Task requirements →
The response must contain every record, repeated exactly.

Supplied material →
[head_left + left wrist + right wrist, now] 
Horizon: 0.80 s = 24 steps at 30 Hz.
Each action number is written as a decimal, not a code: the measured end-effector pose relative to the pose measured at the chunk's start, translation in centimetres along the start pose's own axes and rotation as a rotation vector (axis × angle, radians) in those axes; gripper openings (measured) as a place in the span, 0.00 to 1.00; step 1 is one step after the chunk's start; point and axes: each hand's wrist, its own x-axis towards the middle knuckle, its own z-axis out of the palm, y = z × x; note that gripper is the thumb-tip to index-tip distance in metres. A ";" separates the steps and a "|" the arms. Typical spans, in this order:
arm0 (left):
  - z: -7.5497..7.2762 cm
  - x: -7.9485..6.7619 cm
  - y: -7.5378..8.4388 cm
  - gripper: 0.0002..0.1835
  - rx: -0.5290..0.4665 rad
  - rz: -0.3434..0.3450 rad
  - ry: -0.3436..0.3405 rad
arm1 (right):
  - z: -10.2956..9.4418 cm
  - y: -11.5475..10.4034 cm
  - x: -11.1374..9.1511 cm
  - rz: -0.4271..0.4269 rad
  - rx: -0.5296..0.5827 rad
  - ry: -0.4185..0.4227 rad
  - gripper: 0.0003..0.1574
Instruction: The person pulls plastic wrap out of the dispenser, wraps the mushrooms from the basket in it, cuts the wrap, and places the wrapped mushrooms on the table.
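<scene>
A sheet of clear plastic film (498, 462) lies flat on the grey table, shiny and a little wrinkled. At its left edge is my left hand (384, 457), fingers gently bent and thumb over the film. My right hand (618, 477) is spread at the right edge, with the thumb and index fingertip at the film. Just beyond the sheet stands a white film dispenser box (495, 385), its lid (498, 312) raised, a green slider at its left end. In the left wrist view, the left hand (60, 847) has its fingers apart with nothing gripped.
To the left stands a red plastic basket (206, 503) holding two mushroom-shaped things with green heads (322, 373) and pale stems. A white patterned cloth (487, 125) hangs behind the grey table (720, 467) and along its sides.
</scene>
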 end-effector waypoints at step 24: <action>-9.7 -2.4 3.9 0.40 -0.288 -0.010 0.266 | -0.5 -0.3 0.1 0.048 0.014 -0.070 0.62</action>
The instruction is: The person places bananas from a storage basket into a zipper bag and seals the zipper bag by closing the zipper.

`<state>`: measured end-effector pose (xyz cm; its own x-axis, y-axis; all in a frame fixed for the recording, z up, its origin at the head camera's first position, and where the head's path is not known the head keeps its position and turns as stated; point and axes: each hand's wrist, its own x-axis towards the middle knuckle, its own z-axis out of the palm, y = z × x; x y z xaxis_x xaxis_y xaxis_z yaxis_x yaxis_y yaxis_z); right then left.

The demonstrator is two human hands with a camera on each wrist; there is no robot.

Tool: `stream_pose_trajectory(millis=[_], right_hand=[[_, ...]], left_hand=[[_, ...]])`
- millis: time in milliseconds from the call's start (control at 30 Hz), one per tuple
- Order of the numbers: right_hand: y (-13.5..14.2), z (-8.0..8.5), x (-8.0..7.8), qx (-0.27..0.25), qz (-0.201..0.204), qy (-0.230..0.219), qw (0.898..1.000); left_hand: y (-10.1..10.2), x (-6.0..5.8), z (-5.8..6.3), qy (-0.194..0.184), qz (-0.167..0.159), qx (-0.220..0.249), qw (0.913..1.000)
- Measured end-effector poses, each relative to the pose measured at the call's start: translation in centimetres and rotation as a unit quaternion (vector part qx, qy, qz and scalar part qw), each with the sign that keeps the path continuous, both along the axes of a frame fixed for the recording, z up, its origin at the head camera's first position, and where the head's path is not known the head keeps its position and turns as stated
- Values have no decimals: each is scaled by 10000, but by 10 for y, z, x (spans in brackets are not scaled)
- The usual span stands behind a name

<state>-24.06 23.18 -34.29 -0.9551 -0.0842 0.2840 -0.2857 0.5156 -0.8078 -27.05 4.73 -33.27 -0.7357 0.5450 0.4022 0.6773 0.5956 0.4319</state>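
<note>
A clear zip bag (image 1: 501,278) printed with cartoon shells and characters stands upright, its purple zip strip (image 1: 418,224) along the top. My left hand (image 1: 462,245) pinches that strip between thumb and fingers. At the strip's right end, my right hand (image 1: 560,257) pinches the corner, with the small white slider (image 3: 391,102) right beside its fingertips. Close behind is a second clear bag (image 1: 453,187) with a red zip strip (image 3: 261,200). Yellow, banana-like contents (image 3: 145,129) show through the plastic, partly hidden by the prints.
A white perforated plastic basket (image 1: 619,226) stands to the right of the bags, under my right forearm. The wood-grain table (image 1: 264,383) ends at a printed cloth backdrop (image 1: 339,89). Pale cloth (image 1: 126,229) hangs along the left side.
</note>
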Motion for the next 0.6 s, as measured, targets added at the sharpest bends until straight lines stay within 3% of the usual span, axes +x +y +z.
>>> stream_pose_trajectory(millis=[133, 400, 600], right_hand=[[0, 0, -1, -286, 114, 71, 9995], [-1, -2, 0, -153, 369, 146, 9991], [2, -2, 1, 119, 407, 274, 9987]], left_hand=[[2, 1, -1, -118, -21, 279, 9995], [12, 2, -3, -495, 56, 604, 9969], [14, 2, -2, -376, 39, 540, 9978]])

Result for this exercise →
[head_left + left wrist + right wrist, now] 
Horizon: 0.80 s = 24 steps at 30 Hz.
Each action number is written as a decimal, not a code: the measured end-effector pose relative to the pose measured at the chunk's start, translation in centimetres along the start pose's own axes and rotation as a rotation vector (axis × angle, radians) in those axes; gripper openings (measured) as a place in the span, 0.00 to 1.00; step 1 is one step after the chunk's start; point and axes: each hand's wrist, its own x-axis towards the middle knuckle, its own z-axis out of the palm, y = z × x; note that gripper is the thumb-tip to index-tip distance in metres. A ";" separates the steps and a "|" the arms. Typical spans, in this order:
arm0 (left):
  - z: -7.5497..7.2762 cm
  - x: -7.9485..6.7619 cm
  - y: -7.5378..8.4388 cm
  - gripper: 0.0002..0.1835
  - rx: -0.5290..0.4665 rad
  - rz: -0.3434..0.3450 rad
  - ry: -0.3436..0.3405 rad
arm1 (right):
  - z: -10.2956..9.4418 cm
  - y: -11.5475..10.4034 cm
  - x: -11.1374..9.1511 cm
  - rz: -0.4271..0.4269 rad
  - rx: -0.5296..0.5827 rad
  - ry: -0.4185..0.4227 rad
  - gripper: 0.0003..0.1574
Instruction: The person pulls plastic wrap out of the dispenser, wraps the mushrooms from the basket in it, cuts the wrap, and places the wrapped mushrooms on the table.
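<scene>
A sheet of clear plastic film (498, 462) lies flat on the grey table, shiny and a little wrinkled. At its left edge is my left hand (384, 457), fingers gently bent and thumb over the film. My right hand (618, 477) is spread at the right edge, with the thumb and index fingertip at the film. Just beyond the sheet stands a white film dispenser box (495, 385), its lid (498, 312) raised, a green slider at its left end. In the left wrist view, the left hand (60, 847) has its fingers apart with nothing gripped.
To the left stands a red plastic basket (206, 503) holding two mushroom-shaped things with green heads (322, 373) and pale stems. A white patterned cloth (487, 125) hangs behind the grey table (720, 467) and along its sides.
</scene>
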 end-effector waypoints at step 24: <action>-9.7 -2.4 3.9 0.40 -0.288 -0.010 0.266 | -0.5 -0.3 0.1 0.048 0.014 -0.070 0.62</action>
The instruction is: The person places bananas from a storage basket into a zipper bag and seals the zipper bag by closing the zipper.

`<state>`: measured end-effector pose (xyz cm; its own x-axis, y-axis; all in a frame fixed for the recording, z up, its origin at the head camera's first position, and where the head's path is not known the head keeps its position and turns as stated; point and axes: each hand's wrist, its own x-axis towards the middle knuckle, its own z-axis out of the palm, y = z × x; x y z xaxis_x xaxis_y xaxis_z yaxis_x yaxis_y yaxis_z); right then left.

The demonstrator is two human hands with a camera on each wrist; there is no robot.

Tool: `stream_pose_trajectory(millis=[_], right_hand=[[_, ...]], left_hand=[[_, ...]])`
- millis: time in milliseconds from the call's start (control at 30 Hz), one per tuple
- Order of the numbers: right_hand: y (-13.5..14.2), z (-8.0..8.5), x (-8.0..7.8), qx (-0.27..0.25), qz (-0.201..0.204), qy (-0.230..0.219), qw (0.898..1.000); left_hand: y (-10.1..10.2), x (-6.0..5.8), z (-5.8..6.3), qy (-0.194..0.184), qz (-0.167..0.159), qx (-0.220..0.249), qw (0.913..1.000)
- Measured end-effector poses, each relative to the pose measured at the call's start: translation in centimetres and rotation as a unit quaternion (vector part qx, qy, qz and scalar part qw), each with the sign that keeps the path continuous, both along the axes of a frame fixed for the recording, z up, its origin at the head camera's first position, and where the head's path is not known the head keeps its position and turns as stated
- Values have no decimals: each is scaled by 10000, but by 10 for y, z, x (spans in brackets are not scaled)
- The usual span stands behind a name

<state>-24.06 23.18 -34.29 -0.9551 -0.0842 0.2840 -0.2857 0.5156 -0.8078 -27.05 4.73 -33.27 -0.7357 0.5450 0.4022 0.6773 0.5956 0.4319</state>
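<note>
A clear zip bag (image 1: 501,278) printed with cartoon shells and characters stands upright, its purple zip strip (image 1: 418,224) along the top. My left hand (image 1: 462,245) pinches that strip between thumb and fingers. At the strip's right end, my right hand (image 1: 560,257) pinches the corner, with the small white slider (image 3: 391,102) right beside its fingertips. Close behind is a second clear bag (image 1: 453,187) with a red zip strip (image 3: 261,200). Yellow, banana-like contents (image 3: 145,129) show through the plastic, partly hidden by the prints.
A white perforated plastic basket (image 1: 619,226) stands to the right of the bags, under my right forearm. The wood-grain table (image 1: 264,383) ends at a printed cloth backdrop (image 1: 339,89). Pale cloth (image 1: 126,229) hangs along the left side.
</note>
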Motion for the next 0.6 s, as measured, targets added at the sharpest bends until straight lines stay within 3% of the usual span, axes +x +y +z.
>>> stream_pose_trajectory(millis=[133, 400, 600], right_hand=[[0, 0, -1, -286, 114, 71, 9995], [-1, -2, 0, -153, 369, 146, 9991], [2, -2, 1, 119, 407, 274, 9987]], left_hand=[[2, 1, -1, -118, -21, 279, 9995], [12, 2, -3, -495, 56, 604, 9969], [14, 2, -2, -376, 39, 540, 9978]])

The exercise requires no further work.